• _Problem to work on_: For the data below, restate word for word only the lines from the line containing "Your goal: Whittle" through the line containing "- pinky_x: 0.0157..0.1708", both ends included.

• _Data for the task_:

━━━━━━━━━━━━━━━━

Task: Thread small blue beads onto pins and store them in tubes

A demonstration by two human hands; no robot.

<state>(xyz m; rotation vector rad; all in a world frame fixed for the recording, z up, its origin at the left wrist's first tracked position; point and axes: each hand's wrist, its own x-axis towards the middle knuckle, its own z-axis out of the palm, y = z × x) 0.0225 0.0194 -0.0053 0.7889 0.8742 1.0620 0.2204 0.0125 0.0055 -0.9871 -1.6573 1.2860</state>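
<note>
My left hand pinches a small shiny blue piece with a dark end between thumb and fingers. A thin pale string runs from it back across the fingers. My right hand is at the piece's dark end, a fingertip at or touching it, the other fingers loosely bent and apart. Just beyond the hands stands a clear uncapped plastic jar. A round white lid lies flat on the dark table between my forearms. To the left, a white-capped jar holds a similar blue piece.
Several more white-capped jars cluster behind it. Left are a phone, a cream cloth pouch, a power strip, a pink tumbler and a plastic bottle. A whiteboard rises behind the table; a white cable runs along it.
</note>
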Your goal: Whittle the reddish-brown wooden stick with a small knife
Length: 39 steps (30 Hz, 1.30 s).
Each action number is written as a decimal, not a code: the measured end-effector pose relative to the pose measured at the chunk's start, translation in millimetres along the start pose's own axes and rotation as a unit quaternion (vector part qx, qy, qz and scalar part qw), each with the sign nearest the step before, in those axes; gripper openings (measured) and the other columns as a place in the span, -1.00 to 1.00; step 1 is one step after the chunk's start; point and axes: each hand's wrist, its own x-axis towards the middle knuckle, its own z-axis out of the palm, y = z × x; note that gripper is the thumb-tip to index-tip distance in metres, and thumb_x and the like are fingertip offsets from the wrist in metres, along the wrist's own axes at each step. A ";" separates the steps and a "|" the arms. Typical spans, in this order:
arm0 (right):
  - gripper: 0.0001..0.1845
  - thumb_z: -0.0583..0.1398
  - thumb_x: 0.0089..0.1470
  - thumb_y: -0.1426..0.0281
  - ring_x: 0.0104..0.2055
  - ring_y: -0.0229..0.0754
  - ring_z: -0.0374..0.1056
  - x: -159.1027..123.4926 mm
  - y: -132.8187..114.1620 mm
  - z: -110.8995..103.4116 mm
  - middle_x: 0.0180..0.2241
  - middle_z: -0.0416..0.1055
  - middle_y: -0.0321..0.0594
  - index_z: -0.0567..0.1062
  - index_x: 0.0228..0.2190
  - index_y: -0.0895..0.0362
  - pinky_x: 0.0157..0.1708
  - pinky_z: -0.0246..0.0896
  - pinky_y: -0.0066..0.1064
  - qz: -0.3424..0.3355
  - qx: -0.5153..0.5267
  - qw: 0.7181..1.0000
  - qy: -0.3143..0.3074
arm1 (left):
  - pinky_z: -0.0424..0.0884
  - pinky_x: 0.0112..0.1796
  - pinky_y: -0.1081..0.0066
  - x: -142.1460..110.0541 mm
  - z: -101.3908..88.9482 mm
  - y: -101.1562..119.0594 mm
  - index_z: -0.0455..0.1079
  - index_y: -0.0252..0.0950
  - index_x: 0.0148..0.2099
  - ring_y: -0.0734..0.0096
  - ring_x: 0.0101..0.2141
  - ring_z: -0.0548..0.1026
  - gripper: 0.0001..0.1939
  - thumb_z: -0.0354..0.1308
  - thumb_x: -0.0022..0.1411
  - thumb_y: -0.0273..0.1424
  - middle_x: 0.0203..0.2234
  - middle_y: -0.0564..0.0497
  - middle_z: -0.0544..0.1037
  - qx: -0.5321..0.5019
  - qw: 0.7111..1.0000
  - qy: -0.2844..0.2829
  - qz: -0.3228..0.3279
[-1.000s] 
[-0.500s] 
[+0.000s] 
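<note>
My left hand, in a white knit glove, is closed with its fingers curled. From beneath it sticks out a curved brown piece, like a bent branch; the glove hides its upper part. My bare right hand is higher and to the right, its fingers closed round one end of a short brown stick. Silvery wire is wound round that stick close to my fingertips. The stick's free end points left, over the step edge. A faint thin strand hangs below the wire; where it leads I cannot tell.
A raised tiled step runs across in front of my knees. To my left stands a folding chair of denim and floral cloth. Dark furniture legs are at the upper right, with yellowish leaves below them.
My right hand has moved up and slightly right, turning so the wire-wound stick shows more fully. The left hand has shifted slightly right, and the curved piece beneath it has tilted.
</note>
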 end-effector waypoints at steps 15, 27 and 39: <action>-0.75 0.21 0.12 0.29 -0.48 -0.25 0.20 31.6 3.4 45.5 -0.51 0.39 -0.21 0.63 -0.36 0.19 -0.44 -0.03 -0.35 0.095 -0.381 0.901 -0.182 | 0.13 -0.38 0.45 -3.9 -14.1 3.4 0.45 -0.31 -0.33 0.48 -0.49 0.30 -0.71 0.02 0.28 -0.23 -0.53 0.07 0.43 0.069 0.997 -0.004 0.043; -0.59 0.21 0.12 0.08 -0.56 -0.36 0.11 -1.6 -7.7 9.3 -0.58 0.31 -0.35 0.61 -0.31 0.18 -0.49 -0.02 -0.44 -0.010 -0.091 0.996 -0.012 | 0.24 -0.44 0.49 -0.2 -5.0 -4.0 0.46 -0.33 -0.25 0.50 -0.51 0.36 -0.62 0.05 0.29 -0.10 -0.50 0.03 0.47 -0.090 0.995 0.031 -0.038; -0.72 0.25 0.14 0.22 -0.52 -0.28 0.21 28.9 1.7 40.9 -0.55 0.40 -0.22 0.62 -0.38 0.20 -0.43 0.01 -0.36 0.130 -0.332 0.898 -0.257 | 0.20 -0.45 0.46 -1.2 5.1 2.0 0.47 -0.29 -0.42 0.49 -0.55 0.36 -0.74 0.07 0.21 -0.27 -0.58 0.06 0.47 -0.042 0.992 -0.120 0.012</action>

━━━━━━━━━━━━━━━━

• _Answer section_:
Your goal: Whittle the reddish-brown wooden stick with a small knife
Length: 39 steps (30 Hz, 1.30 s).
Each action number is written as a decimal, not a code: the measured end-effector pose relative to the pose measured at the chunk's start, translation in millimetres along the start pose's own axes and rotation as a unit quaternion (vector part qx, qy, qz and scalar part qw), each with the sign nearest the step before, in those axes; gripper openings (measured) and the other columns as a place in the span, -1.00 to 1.00; step 1 is one step after the chunk's start; point and axes: each hand's wrist, its own x-axis towards the middle knuckle, its own z-axis out of the palm, y = z × x; note that gripper is the thumb-tip to index-tip distance in metres, and thumb_x and the like are fingertip offsets from the wrist in metres, along the wrist's own axes at each step. A ";" separates the steps and a "|" the arms. Typical spans, in this order:
arm0 (right):
  - gripper: 0.0001..0.1845
  - thumb_z: -0.0583..0.1398
  - thumb_x: 0.0089..0.1470
  - thumb_y: -0.1426..0.0281
  - ring_x: 0.0104..0.2055
  - ring_y: -0.0229..0.0754
  - ring_z: -0.0374..0.1056
  - x: -159.1027..123.4926 mm
  - y: -132.8187..114.1620 mm
  - z: -110.8995..103.4116 mm
  - middle_x: 0.0180..0.2241
  - middle_z: -0.0416..0.1055
  - middle_y: -0.0321..0.0594
  - index_z: -0.0567..0.1062
  - index_x: 0.0228..0.2190
  - index_y: -0.0895..0.0362
  - pinky_x: 0.0157..0.1708

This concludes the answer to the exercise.